Currently, as a planet, we have already reached the 1-degree Celsius temperature threshold increase, when compared to pre-industrial levels. This reality means that we only have between 0.5 and 1 degrees to spare if we are to meet the global targets outlined in the Paris Agreement. Making it under the 2-degree goal (which many argue should actually be 1.5-degree) to prevent catastrophic changes in the climatic system seems unlikely. Although carbon emissions plateaued for a few years, reports on 2017 and 2018 global greenhouse gases show that emissions are “accelerating ahead like a speeding freight train.”
However, the fear and apocalyptic nature of the impending impacts of climate change are not holding back several countries, who are emerging as leaders. Some are the usual suspects, championing climate mitigation, while others are taking a more pragmatic approach and demonstrating what adaptation and innovation look like.

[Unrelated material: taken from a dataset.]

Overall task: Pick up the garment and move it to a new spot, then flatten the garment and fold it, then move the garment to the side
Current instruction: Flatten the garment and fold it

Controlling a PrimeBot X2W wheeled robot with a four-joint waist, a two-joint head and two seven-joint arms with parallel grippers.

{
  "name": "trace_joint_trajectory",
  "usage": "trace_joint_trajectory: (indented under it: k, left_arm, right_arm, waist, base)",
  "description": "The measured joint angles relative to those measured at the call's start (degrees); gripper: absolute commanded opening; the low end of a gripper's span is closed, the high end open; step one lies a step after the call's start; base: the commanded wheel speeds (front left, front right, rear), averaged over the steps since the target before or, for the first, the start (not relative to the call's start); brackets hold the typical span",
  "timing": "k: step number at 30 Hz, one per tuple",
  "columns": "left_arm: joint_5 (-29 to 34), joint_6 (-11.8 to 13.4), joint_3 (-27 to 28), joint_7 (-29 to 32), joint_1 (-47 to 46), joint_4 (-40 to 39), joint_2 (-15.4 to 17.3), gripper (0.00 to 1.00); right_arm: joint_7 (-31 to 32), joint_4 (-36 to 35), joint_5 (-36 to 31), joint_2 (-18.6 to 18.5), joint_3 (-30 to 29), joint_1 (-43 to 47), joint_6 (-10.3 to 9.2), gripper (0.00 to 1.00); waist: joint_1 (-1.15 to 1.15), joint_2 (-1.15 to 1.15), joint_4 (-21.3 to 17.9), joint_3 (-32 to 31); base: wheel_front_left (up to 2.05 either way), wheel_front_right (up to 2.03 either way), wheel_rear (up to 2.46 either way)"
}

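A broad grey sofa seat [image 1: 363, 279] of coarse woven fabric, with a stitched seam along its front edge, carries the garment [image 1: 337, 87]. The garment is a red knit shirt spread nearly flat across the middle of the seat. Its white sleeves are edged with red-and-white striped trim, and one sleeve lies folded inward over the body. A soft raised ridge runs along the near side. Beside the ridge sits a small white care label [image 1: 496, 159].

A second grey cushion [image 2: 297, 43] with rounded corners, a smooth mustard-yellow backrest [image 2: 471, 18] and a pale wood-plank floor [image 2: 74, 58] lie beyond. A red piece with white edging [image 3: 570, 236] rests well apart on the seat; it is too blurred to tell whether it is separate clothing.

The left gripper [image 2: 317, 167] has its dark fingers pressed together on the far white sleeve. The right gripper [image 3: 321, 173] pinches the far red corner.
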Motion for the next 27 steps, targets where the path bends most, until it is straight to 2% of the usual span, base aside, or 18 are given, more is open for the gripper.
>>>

In the Pacific, the Marshall Islands made groundbreaking news after becoming the first country to commit to going carbon neutral by 2050. In a global context, this announcement is only symbolic, as the country contributes less than 0.00001 percent to total global emissions. On a local level, it has significant implications. It’s part of the country’s net-zero strategy, which “in addition to seeking to slow climate change in the transport, electricity and waste sector, stresses the need to invest into adapting to freak weather events linked to global warming, from hurricanes to floods,” said President Hilda Heine at a UN Summit last year. As one of the most vulnerable nations to climate change, not surprisingly, adaptation is a priority. Ongoing efforts to protect the country include climate-proofing infrastructure, reinforcing shorelines, and strengthening food and water security; building a new island is a last-resort effort.
A quiet leader, Chile, has focused on preparing one of its major and most vulnerable industries, agriculture, for the effects of climate change. It has done so through a unique government agency, the Foundation for Agricultural Innovation, which is dedicated to discovering and implementing transformational agriculture technology to respond to climate change. Climate change is also taken seriously by the public, which is partly why it was possible for Chile to become the first country in South America to implement a carbon tax, despite 80% of the country’s energy needs being met through fossil fuels at the time of the announcement. Since then, in early 2018, Chile committed to not build any new coal-powered fire plants and has been developing a plan to phase out coal.
The Scandinavian countries, Denmark, Norway, and Sweden, have been leading on climate change for decades now. They have provided an (until-recently ignored) example of how developed countries can move towards complete carbon neutrality while demonstrating economic growth and meeting their citizens’ needs. In Norway, despite much of the country’s wealth coming from petroleum, in 2017 half of its cars were powered by renewable energy. At the same time, 98% of its electricity generation comes from renewable energy, mostly hydropower. In a report released in Poland during COP24, Denmark ranked number one in mitigating climate change among 25 other major countries. This is no surprise, as Denmark is well-known for its strong bicycle culture and major wind energy industry. Meanwhile, Sweden has so perfected recycling that it imports trash to keep its recycling plants running. It has had one of the world’s highest carbon taxes and strictest environmental policies for the last couple of decades, but still boasts a strong and internationally competitive economy. Sweden is proof that climate action and economic growth aren’t mutually exclusive.
In Africa, Morocco is one of the countries leading the way; it has been ranked in the top 10 on the Climate Change Performance Index in recent years. Economic growth has been affected by severe drought, but Morocco has been quick to take the impacts of climate change seriously. The government developed a Green Strategy (Plan Vert), which lifts fossil fuel subsidies, outlines ambitious targets, and protects the ocean as a national resource. Plenty of countries have taken these steps, so it is not this, but Morocco’s giant thermosolar farm among other large-scale, ambitious projects that sets it apart. The plant, expected to be completed by 2020, will generate electricity for one million homes. It is also the start of what Morocco hopes will be its newest export to Europe and beyond – energy.
No surprise on any list of climate leaders is China. After the ground-breaking US-China agreement that paved the way for the Paris Agreement in 2015, the United States has stepped away, leaving China as the superpower at the forefront of climate action. China, as the largest country by people and global emissions, is key to hopes of reducing global carbon emissions. It has been a leader diplomatically, but has seen challenges in implementation, with ministries not always able to coordinate efficiently. An innovative approach that China has been able to take given its size is piloting climate policies in different provinces, as it has done with carbon markets.
Notable absentees from climate leadership indices and practices include Germany, whose global support of climate action contradict its own in-country efforts. Other laggards, which need to step up their activities in order to reach global goals include the United States, Brazil, and India. But, as UN General Secretary said, “The world is counting on all of us to rise to the challenge before it’s too late.”